#### WHAT YOU ARE ASKED TO DO:
When a line in the records contains the string "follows", copy that line.

#### DATA EXTRACTS:

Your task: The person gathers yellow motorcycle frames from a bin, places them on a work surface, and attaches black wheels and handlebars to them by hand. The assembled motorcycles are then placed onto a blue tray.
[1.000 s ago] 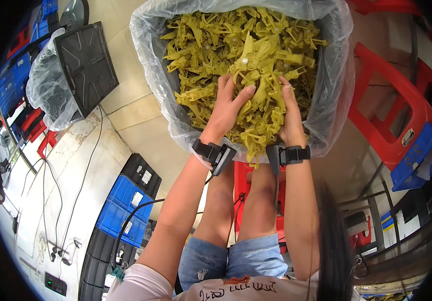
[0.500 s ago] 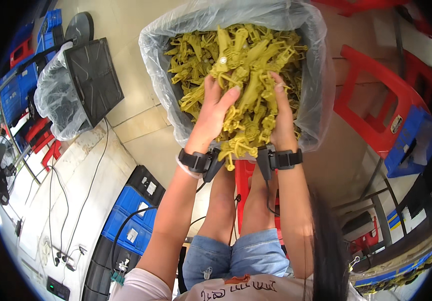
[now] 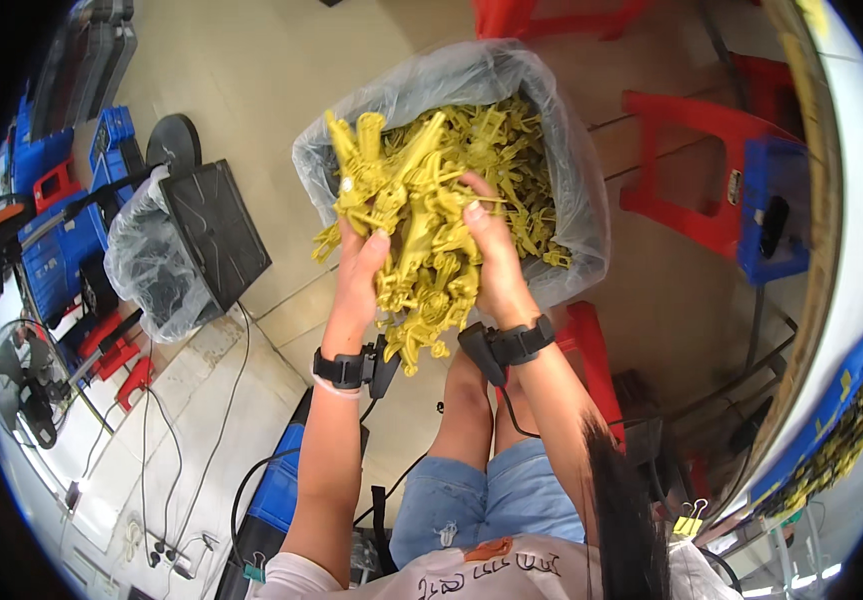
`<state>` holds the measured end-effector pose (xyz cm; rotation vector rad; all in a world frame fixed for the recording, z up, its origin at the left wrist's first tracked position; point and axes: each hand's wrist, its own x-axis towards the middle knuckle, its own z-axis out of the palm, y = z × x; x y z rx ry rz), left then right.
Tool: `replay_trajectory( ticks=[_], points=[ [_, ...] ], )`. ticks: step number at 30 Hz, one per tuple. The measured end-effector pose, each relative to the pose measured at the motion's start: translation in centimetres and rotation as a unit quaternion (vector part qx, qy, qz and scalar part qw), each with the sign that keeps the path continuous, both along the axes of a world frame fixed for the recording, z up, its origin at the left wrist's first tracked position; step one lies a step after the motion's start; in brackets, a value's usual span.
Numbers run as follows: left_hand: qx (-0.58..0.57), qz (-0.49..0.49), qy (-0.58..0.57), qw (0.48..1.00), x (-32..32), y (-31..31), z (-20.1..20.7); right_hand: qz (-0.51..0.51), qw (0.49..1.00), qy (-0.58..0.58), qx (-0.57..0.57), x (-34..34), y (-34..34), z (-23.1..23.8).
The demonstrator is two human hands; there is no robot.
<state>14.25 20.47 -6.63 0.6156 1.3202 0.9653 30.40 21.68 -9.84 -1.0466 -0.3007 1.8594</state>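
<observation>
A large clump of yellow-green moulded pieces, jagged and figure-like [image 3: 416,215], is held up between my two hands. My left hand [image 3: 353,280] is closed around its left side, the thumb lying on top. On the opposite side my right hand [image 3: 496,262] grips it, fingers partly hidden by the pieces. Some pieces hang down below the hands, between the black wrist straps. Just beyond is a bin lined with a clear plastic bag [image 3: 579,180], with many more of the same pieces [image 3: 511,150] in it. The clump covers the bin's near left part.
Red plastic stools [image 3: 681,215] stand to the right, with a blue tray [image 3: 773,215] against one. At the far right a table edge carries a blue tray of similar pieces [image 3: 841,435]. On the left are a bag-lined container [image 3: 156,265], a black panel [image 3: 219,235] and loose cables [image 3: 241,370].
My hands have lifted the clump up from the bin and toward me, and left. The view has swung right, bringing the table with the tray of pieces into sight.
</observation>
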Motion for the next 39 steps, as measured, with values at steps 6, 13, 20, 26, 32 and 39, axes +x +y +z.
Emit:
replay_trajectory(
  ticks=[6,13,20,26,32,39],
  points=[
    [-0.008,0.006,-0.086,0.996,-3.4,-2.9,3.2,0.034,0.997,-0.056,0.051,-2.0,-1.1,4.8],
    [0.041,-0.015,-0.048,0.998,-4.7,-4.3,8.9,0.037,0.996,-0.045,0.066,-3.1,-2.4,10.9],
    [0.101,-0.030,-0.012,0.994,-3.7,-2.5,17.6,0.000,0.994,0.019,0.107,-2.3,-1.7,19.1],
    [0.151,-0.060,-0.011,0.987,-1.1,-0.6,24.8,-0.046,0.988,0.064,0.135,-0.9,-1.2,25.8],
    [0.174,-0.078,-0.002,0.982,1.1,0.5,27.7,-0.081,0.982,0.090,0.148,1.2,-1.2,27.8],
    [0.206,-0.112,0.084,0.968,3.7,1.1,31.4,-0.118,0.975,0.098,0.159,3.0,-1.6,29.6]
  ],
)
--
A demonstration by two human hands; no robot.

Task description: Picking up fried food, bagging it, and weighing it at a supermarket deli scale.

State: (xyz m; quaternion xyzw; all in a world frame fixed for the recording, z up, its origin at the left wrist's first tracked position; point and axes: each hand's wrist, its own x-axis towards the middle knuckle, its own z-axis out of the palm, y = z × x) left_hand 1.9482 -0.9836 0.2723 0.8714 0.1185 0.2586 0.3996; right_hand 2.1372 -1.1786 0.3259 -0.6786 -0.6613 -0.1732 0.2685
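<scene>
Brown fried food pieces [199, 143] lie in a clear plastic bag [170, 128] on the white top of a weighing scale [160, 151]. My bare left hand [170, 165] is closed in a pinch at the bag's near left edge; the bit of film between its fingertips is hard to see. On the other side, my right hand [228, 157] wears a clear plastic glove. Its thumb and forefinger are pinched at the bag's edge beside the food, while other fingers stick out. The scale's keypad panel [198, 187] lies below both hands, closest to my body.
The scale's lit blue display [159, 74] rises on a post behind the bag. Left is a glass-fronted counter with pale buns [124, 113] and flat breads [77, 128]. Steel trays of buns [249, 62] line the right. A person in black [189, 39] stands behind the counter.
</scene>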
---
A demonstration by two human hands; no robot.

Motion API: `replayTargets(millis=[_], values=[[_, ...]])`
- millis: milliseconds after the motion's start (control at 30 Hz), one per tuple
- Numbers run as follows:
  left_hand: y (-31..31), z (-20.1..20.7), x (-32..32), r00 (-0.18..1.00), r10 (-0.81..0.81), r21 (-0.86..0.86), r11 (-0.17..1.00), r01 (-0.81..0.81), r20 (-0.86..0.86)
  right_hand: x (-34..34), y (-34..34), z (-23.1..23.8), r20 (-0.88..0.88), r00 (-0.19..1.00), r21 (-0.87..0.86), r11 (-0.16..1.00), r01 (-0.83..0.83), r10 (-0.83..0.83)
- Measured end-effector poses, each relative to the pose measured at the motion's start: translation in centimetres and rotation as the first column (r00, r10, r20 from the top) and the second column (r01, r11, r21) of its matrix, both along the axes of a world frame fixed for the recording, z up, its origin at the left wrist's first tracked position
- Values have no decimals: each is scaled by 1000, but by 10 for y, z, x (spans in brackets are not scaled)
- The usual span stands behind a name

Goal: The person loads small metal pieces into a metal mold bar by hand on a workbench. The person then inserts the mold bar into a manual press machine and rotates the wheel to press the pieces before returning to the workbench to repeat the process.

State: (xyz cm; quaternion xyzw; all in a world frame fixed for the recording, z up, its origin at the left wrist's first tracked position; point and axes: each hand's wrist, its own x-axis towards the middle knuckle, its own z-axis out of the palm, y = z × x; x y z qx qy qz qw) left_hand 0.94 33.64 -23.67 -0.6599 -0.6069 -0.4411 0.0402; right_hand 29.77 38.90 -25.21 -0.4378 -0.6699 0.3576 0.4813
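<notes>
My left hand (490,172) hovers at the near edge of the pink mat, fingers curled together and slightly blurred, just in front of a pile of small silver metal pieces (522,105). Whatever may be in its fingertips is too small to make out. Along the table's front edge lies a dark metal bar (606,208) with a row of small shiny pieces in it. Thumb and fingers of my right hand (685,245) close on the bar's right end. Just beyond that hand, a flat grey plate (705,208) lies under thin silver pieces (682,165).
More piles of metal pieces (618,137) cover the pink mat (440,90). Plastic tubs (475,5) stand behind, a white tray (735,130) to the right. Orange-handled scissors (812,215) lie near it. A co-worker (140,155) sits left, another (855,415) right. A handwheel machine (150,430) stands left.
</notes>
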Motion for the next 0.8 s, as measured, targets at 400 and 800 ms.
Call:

#### TASK OUTPUT:
Numbers run as follows: left_hand: qx (-0.58..0.57), qz (-0.49..0.49), qy (-0.58..0.57), qw (0.48..1.00), x (-32..32), y (-31..31), z (-20.1..20.7); right_hand: qz (-0.51..0.51), qw (0.49..1.00), qy (-0.58..0.58), qx (-0.57..0.57), x (-34..34), y (-34..34), z (-23.1..23.8).
- Numbers run as follows:

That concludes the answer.